The EEM emerging markets ETF has snapped back after finding a bottom late last month with some markets like Turkey, Brazil and Indonesia surging by double digits.
Ari Wald, head of technical analysis at Oppenheimer, does not expect emerging markets to continue to outperform U.S. stocks for much longer.
“We have seen the S&P underperform since the start of the fourth quarter,” Wald said Monday on CNBC’s “Trading Nation.” However, “what’s telling for us is that this weakness is still occurring within an uptrend as indicated by that rising 200-day moving average, that the longer-term trend is still pointing toward the U.S.”
The S&P 500 has steadily outperformed the EEM ETF since April. Their relative 200-day moving average has been on the rise since that bottom.

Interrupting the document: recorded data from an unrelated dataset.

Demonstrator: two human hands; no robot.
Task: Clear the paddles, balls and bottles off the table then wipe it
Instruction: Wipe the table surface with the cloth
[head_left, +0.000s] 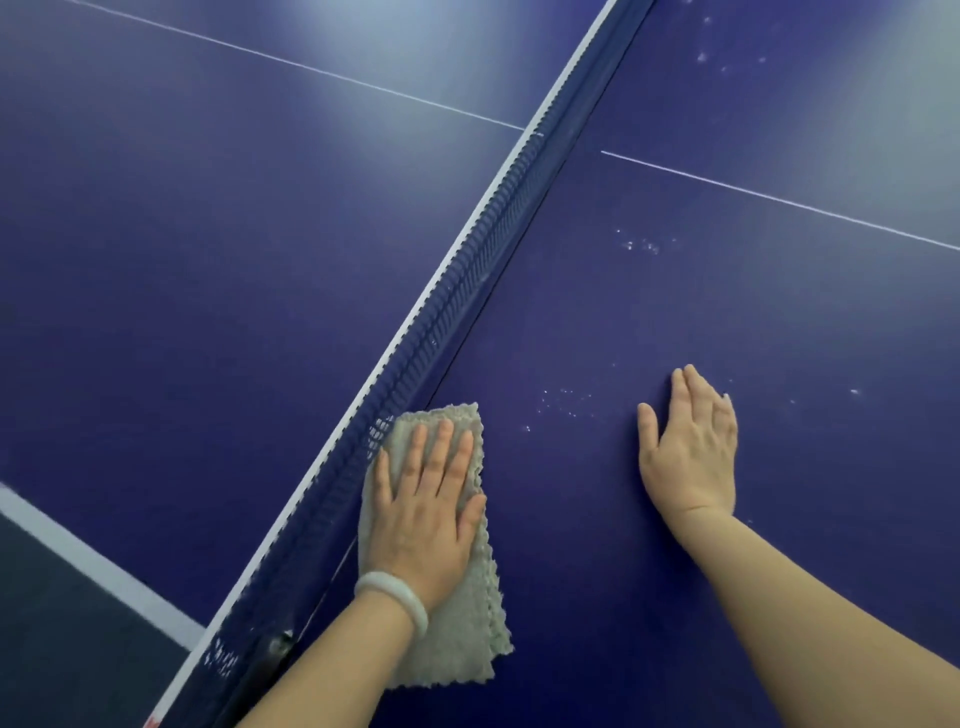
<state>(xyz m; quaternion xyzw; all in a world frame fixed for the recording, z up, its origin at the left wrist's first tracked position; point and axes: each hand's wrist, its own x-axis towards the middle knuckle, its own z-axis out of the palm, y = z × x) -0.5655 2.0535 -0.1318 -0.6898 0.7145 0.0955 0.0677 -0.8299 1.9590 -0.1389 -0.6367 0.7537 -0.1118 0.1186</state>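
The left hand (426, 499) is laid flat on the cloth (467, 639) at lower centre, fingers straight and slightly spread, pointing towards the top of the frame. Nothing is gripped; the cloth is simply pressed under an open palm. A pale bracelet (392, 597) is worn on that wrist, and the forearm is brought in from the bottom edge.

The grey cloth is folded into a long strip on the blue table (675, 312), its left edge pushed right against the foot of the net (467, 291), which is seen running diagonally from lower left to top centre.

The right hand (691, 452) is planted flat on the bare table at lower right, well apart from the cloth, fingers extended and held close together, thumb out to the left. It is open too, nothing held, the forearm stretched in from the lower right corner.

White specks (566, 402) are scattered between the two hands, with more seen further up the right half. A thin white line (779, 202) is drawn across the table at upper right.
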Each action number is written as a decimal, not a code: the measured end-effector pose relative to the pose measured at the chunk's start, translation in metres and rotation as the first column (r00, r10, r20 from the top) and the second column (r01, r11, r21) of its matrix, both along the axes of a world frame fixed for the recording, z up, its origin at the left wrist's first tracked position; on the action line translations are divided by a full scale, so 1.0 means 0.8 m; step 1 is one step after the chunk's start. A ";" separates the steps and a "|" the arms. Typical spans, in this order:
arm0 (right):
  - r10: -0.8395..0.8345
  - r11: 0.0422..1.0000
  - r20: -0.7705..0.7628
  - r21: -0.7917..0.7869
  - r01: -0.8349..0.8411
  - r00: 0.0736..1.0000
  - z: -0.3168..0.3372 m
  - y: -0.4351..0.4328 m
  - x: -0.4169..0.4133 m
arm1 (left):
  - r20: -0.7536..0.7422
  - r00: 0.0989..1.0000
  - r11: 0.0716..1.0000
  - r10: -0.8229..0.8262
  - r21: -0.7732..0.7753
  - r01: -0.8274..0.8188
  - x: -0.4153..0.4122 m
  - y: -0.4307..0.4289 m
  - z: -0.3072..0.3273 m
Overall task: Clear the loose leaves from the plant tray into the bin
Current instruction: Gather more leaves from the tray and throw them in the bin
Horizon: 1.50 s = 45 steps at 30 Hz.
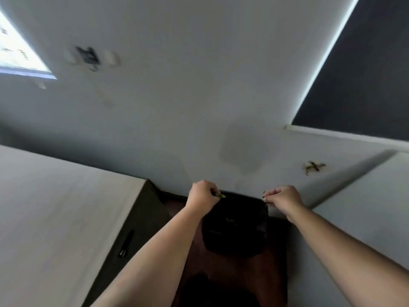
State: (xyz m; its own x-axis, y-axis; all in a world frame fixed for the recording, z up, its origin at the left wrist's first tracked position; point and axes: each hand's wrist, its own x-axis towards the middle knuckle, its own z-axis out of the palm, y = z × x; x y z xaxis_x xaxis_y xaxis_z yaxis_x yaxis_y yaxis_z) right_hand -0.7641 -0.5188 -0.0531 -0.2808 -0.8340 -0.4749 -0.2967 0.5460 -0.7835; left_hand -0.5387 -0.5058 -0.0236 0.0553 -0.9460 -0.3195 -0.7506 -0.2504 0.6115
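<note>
A black bin point(234, 231) lined with a dark bag stands on the floor between two pieces of furniture, below both my hands. My left hand point(202, 194) hangs over the bin's far left rim, fingers pinched on a small green leaf point(222, 196). My right hand point(282, 197) hovers over the far right rim, fingertips pinched together on something small and dark that I cannot make out. A few leaf scraps show faintly inside the bin. The plant tray is not in view.
A pale wooden cabinet point(62, 218) with a dark side and a handle point(126, 243) stands to the left. A white surface point(365, 200) lies to the right. Behind is a grey wall with a brown stain point(313, 166). The floor is reddish-brown point(261, 269).
</note>
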 end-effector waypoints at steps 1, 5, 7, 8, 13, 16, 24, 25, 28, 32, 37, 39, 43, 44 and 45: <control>-0.017 0.999 -0.004 0.036 0.017 1.000 -0.020 0.006 -0.008 | 0.014 0.999 0.999 -0.032 0.041 0.031 -0.008 -0.005 -0.019; -0.062 0.986 -0.024 0.152 0.065 0.998 -0.084 0.019 -0.027 | 0.065 0.991 0.974 -0.119 0.202 0.104 -0.022 -0.023 -0.098; -0.091 0.978 -0.042 0.183 0.097 0.995 -0.113 0.017 -0.031 | 0.078 0.987 0.958 -0.141 0.262 0.116 -0.026 -0.037 -0.134; -0.107 0.975 -0.042 0.191 0.113 0.993 -0.125 0.013 -0.031 | 0.080 0.987 0.952 -0.141 0.284 0.113 -0.027 -0.044 -0.148; -0.162 0.967 0.036 0.204 0.151 0.986 -0.159 -0.016 -0.023 | 0.053 0.984 0.943 -0.172 0.298 0.149 -0.043 -0.082 -0.183; -0.165 0.963 0.073 0.228 0.144 0.984 -0.160 -0.027 -0.019 | 0.069 0.951 0.897 -0.303 0.359 0.260 -0.049 -0.092 -0.187; -0.156 0.971 0.044 0.192 0.145 0.987 -0.105 -0.039 -0.020 | 0.114 0.935 0.891 -0.335 0.360 0.275 -0.026 -0.100 -0.135; -0.129 0.977 0.041 0.177 0.119 0.991 -0.097 -0.042 -0.019 | 0.119 0.941 0.902 -0.317 0.346 0.260 -0.022 -0.100 -0.124; -0.006 0.993 0.008 0.115 0.006 1.000 -0.061 -0.055 -0.001 | 0.136 0.965 0.950 -0.225 0.250 0.187 -0.001 -0.091 -0.080; 0.193 0.981 -0.039 0.023 -0.193 0.980 -0.009 -0.069 0.057 | 0.149 0.988 0.997 -0.050 0.069 0.040 0.037 -0.053 -0.016; 0.517 0.851 -0.060 -0.069 -0.520 0.854 0.045 -0.054 0.192 | 0.201 0.947 0.966 0.251 -0.117 -0.231 0.132 0.050 0.048; 0.641 0.756 -0.083 -0.104 -0.647 0.763 0.063 -0.030 0.257 | 0.231 0.898 0.926 0.375 -0.138 -0.351 0.185 0.103 0.066; 0.836 0.516 -0.129 -0.140 -0.845 0.533 0.104 0.038 0.375 | 0.251 0.729 0.771 0.637 -0.170 -0.614 0.283 0.215 0.097; 0.875 0.448 -0.132 -0.142 -0.883 0.465 0.111 0.057 0.404 | 0.246 0.680 0.722 0.690 -0.182 -0.667 0.304 0.244 0.101; 0.901 0.390 -0.144 -0.141 -0.910 0.409 0.116 0.073 0.427 | 0.240 0.636 0.678 0.733 -0.187 -0.711 0.320 0.269 0.103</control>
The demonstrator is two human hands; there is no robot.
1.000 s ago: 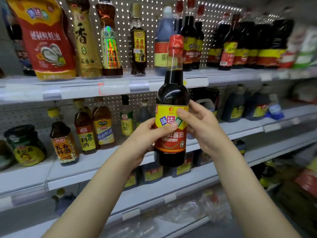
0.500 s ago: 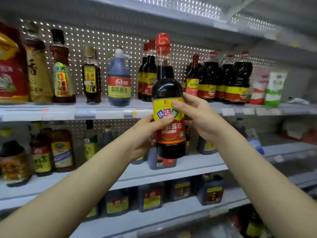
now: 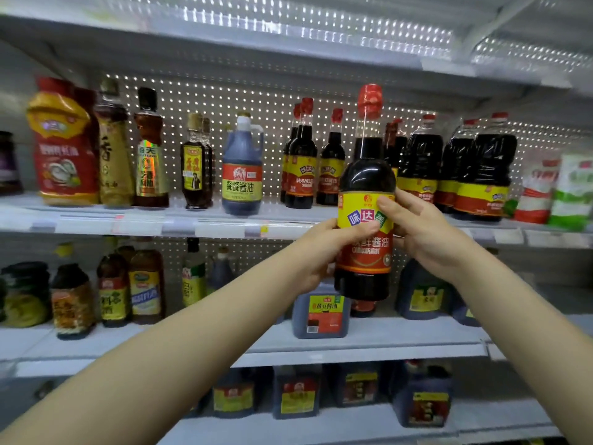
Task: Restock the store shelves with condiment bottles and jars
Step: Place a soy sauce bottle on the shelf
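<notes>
You hold the soy sauce bottle [image 3: 366, 175] upright in the air, just right of the matching red-capped bottles [image 3: 301, 165] and nearer to you than they are. Its base hangs lower than theirs. Your left hand [image 3: 324, 248] wraps the label from the side, thumb across the front. Your right hand [image 3: 423, 232] clasps the other side, fingers curled round the back.

The main risk, as I judge it, is the shelf lip [image 3: 224, 228] that the matching bottles stand behind. If you push forward at this height, the base could catch it and the bottle could tip. The slot to the right of the matching bottles also looks tight, so your knuckles may knock them or the large jugs [image 3: 420, 165] beyond.

That slot is mostly hidden behind your bottle. A red cap shows there, but I cannot tell how full it is. The price tags are blurred.
</notes>
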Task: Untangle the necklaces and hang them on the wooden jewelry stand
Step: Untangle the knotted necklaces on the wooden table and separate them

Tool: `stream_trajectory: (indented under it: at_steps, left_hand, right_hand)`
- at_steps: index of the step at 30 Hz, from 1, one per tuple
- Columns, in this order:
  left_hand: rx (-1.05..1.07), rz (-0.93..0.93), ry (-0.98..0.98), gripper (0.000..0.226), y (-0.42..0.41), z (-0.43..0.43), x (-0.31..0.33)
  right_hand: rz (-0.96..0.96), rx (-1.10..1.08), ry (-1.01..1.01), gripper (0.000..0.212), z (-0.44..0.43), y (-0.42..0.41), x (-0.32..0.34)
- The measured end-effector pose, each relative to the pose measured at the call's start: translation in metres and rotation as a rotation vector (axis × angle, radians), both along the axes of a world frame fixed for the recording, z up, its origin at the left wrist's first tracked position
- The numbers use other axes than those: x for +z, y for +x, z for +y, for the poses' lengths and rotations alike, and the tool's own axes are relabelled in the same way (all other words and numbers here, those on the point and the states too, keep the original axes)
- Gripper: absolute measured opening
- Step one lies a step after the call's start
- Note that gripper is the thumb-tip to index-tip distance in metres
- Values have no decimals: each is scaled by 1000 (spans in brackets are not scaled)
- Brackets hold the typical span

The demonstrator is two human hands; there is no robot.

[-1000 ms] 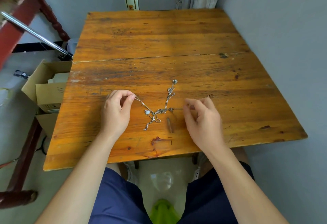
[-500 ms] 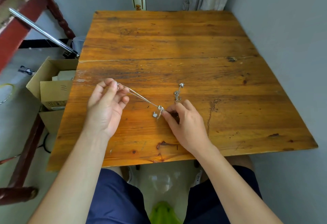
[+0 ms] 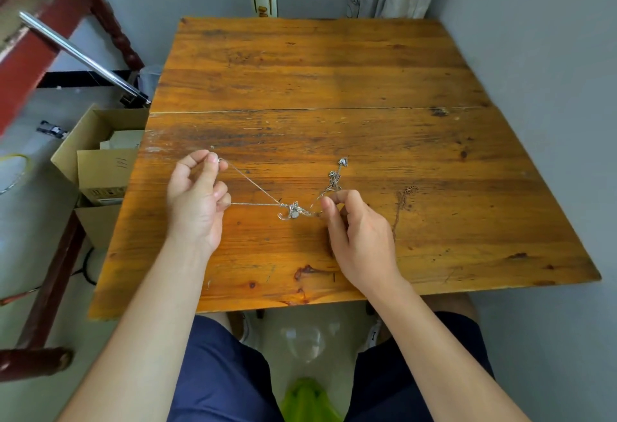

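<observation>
Since a second ago the left hand (image 3: 197, 201) has drawn away from the knot toward the left edge, so two silver strands now run taut from it to the tangle (image 3: 295, 213), which rests on the tabletop (image 3: 317, 64) between the hands. Its fingers (image 3: 213, 163) are pinched together on one end of the silver necklace (image 3: 253, 188). The right hand (image 3: 357, 234), which was off to the right, has moved in, and its fingers are clamped on chain right beside the knot. A darker chain (image 3: 400, 204) lies apart to the right, seemingly already separated. The knot looks stretched rather than undone, and no jewelry stand is in view, so hanging is some way off.
</observation>
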State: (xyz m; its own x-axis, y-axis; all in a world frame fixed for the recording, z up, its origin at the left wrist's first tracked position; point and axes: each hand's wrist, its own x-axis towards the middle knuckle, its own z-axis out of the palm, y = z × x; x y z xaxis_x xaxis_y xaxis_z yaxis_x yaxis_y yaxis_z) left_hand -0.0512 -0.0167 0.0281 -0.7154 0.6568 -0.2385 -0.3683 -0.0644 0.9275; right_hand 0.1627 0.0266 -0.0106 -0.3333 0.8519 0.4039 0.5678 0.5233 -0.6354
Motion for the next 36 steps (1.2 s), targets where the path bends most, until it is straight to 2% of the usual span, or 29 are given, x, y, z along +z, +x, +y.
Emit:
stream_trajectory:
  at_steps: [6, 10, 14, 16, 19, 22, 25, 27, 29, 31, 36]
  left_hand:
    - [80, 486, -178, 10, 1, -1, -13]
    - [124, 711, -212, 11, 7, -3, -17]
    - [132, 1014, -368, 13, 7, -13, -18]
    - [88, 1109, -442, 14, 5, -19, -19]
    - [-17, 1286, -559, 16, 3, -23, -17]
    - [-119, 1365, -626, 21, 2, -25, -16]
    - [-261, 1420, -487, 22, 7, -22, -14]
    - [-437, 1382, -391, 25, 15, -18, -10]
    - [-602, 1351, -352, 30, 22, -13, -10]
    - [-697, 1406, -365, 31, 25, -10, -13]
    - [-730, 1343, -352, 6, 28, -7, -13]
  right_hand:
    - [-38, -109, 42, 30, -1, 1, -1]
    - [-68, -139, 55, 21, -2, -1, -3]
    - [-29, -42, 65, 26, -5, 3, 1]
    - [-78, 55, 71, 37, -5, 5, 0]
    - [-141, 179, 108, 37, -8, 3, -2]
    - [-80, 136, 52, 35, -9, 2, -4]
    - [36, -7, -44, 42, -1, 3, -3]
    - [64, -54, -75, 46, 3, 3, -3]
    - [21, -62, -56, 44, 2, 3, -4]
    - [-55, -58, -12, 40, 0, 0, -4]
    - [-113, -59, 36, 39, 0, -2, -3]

“We generally define pullbacks against a rising 200-day moving average as near-term opportunities to buy long-term strength,” Wald added. “The recent underperformance in the U.S. is more the opportunity to stay overweight the U.S. and re-up on that call.”
Emerging markets got a bump on Monday after Morgan Stanley gave a two-notch upgrade to overweight. Gina Sanchez, CEO of Chantico Global, says Morgan Stanley’s bet on emerging markets makes sense as a long-term play.
“The upside is still there,” Sanchez said on “Trading Nation” on Monday. “Emerging markets are still the fastest-growing segment of the economic world, and they will continue to be. In fact, they’re not expected to peak until well after 2020, whereas the U.S. is probably already peaking now and will start to slow in 2019.”
However, a cloudy near-term outlook for emerging markets could still put pressure on the group, says Sanchez.
“This issue with what happens with China and the trade war is still an overarching issue that we still don’t really know the end of because that could turn into a currency war, that could turn into a lot of other things that we’re still unsure of at the moment,” said Sanchez.
Fears over an escalating trade war with China rose again on Monday after President Donald Trump told The Wall Street Journal that he expected an increase on tariffs to go forward as planned. The U.S. expects to impose 25 percent tariffs on $200 billion worth of Chinese goods on Jan. 1, up from the current 10 percent rate.